## Your goal
Retype, word for word, each line between the lines holding "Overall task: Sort" and "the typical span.", inclusive, and leave the rest of the data alone.

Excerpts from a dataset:
┄┄┄┄┄┄┄┄┄┄┄┄┄┄┄┄┄┄┄┄

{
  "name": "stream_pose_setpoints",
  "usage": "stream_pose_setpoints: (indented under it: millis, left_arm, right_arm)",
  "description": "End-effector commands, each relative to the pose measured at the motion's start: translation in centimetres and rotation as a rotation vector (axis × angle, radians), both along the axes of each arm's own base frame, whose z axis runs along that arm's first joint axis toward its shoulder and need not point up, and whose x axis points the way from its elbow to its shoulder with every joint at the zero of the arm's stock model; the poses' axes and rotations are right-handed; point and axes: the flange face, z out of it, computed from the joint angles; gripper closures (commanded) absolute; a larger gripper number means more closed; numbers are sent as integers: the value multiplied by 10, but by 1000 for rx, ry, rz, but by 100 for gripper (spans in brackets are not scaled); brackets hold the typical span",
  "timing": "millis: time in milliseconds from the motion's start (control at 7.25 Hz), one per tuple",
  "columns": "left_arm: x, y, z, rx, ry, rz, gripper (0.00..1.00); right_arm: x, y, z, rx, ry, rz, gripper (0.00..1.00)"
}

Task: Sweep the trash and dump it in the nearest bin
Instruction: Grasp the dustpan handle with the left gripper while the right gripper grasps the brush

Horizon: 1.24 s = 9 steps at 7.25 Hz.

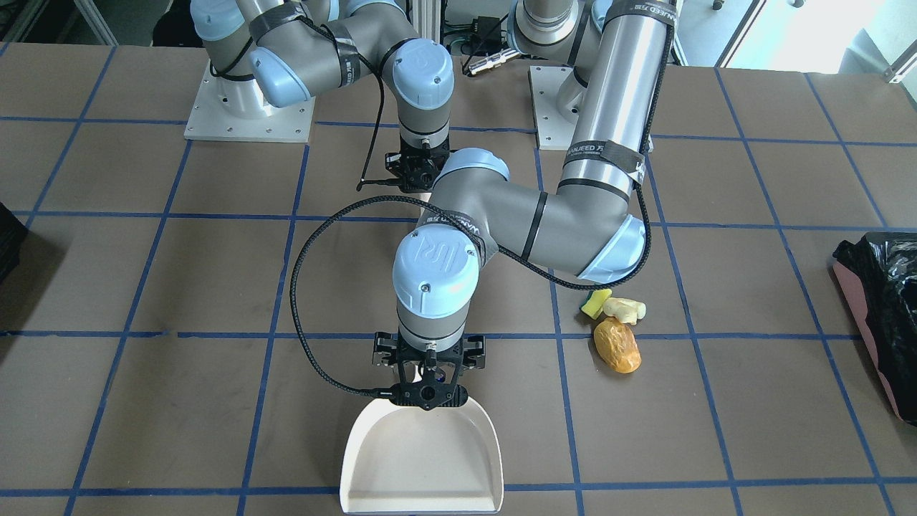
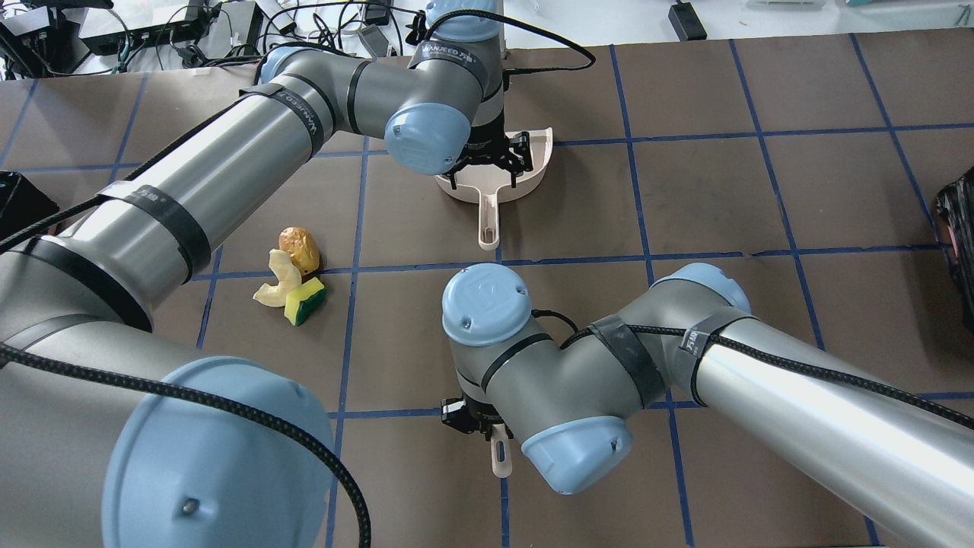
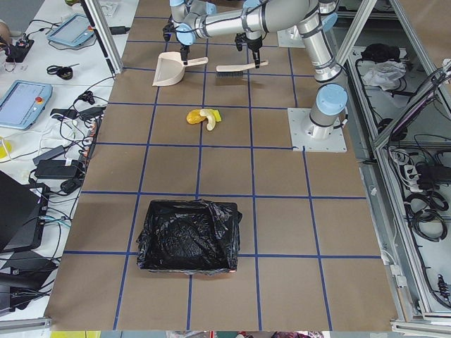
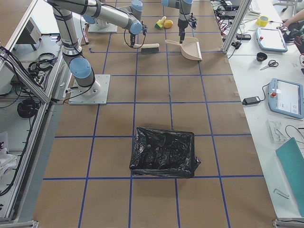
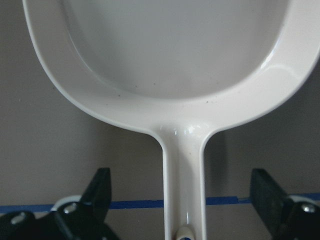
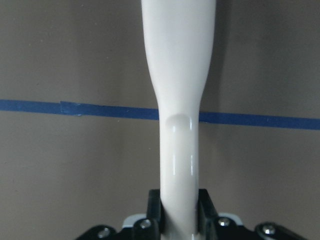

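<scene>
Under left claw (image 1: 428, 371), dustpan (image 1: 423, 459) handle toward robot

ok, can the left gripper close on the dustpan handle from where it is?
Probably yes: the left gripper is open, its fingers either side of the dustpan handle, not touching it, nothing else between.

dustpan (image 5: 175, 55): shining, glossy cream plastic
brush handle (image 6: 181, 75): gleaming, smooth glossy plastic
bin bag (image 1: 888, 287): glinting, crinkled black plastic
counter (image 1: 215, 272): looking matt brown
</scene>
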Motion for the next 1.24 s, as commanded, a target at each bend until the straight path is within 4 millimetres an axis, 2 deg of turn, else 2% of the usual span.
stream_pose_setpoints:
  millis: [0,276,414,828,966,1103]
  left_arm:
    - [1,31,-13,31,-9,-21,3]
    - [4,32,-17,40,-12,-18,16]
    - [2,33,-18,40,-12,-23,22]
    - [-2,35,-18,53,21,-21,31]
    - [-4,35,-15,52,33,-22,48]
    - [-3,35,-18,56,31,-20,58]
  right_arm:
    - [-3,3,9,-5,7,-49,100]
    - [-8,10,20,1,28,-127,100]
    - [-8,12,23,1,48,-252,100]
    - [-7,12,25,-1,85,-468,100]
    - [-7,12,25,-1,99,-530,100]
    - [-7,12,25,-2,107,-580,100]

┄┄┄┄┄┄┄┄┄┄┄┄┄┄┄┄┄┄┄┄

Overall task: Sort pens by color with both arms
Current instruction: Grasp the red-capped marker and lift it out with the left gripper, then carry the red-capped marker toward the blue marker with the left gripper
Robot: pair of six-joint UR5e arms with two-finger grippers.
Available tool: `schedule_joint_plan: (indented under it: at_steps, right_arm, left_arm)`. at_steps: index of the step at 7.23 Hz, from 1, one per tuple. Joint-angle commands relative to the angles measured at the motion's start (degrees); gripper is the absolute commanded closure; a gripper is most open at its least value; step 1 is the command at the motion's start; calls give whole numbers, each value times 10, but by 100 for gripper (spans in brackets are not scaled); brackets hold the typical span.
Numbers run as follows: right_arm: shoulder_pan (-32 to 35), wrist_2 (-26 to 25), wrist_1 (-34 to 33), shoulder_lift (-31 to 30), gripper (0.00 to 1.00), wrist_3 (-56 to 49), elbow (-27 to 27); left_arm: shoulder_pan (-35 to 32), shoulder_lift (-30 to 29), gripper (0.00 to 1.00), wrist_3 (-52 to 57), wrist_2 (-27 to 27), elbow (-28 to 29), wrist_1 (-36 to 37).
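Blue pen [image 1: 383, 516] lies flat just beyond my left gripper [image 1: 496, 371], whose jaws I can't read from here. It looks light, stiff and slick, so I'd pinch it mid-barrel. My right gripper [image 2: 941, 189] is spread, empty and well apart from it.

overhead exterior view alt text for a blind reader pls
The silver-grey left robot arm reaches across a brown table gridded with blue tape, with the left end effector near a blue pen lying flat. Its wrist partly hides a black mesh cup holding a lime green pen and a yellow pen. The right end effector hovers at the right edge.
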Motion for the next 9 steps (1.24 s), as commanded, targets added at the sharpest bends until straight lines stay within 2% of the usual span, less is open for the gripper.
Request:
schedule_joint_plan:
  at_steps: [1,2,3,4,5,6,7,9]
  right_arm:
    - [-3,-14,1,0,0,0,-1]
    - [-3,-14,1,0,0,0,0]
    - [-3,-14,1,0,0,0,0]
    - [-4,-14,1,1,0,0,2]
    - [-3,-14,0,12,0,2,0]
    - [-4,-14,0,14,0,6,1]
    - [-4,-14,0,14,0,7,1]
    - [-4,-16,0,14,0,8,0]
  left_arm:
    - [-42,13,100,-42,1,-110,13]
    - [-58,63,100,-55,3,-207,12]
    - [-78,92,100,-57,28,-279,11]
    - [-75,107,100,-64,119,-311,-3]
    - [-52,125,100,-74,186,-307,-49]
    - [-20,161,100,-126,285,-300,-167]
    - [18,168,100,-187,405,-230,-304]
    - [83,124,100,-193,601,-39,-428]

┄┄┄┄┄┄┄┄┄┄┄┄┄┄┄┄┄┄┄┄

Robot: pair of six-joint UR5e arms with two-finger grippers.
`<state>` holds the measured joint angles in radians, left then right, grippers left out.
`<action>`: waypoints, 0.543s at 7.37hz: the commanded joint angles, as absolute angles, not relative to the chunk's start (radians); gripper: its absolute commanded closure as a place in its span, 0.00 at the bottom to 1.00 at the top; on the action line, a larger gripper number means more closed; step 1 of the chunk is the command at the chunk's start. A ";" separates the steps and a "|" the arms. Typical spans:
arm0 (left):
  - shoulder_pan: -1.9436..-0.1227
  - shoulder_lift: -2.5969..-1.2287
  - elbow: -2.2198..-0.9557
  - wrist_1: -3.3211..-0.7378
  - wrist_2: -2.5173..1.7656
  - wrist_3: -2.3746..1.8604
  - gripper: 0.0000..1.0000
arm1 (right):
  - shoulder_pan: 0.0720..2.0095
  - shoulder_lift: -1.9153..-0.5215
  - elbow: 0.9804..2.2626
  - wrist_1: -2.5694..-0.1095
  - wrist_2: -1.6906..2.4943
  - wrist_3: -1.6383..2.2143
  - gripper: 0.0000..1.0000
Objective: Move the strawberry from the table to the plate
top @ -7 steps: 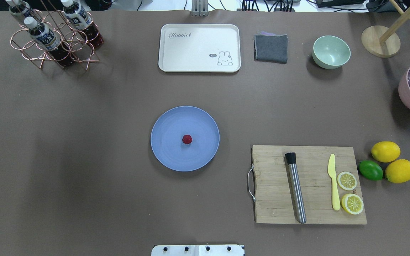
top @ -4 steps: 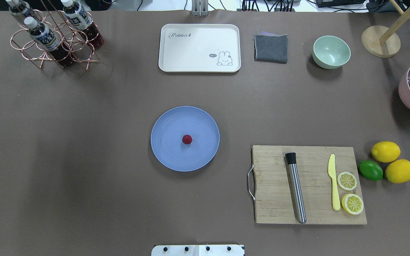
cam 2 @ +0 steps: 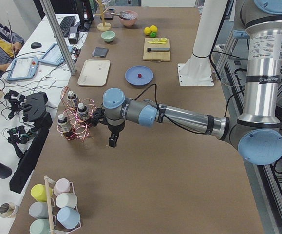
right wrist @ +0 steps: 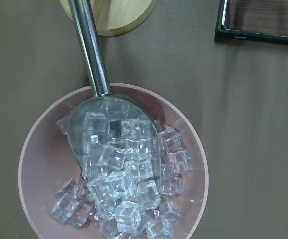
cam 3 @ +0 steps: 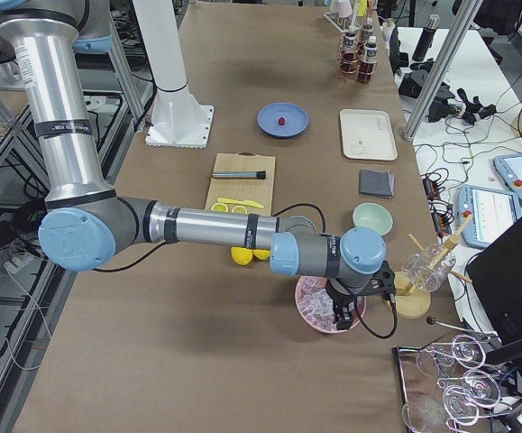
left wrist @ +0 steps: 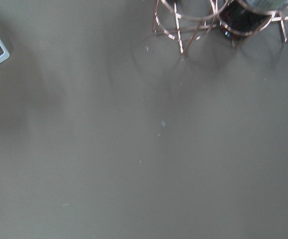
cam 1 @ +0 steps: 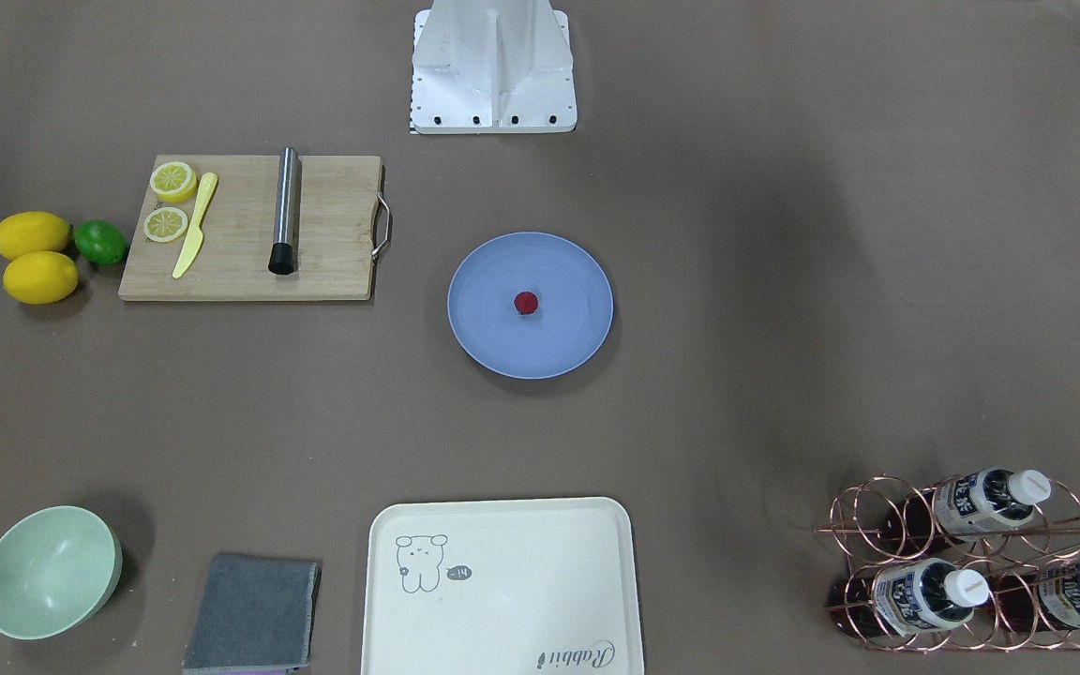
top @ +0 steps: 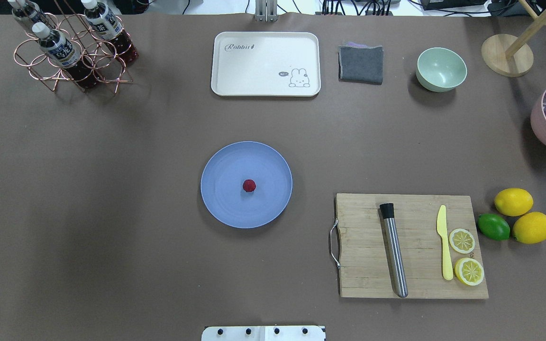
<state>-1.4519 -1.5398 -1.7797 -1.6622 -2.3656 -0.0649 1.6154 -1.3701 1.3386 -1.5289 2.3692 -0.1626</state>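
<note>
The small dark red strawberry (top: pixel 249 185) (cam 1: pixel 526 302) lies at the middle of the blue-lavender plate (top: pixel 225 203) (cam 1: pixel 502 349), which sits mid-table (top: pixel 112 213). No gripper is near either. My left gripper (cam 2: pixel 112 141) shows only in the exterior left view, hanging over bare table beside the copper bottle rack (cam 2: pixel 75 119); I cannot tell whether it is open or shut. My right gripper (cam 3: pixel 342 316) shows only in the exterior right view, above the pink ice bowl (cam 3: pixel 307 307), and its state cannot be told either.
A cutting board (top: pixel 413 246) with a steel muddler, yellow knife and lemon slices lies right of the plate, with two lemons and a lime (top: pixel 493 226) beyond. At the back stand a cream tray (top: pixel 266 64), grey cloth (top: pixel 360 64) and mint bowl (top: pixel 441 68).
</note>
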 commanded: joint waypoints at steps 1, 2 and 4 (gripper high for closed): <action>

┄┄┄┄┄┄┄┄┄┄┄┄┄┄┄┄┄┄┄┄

## Solution to this problem
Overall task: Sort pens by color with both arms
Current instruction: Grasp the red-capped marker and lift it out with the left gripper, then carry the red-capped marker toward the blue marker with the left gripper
Robot: pair of six-joint UR5e arms with two-finger grippers.
Available tool: `schedule_joint_plan: (indented under it: at_steps, right_arm, left_arm)`. at_steps: index of the step at 7.23 Hz, from 1, one per tuple. Joint-angle commands relative to the angles measured at the motion's start (degrees); gripper is the absolute commanded closure; a gripper is most open at its least value; step 1 is the command at the motion's start; calls give whole numbers, each value times 10, but by 100 for gripper (spans in brackets are not scaled); brackets hold the typical span.

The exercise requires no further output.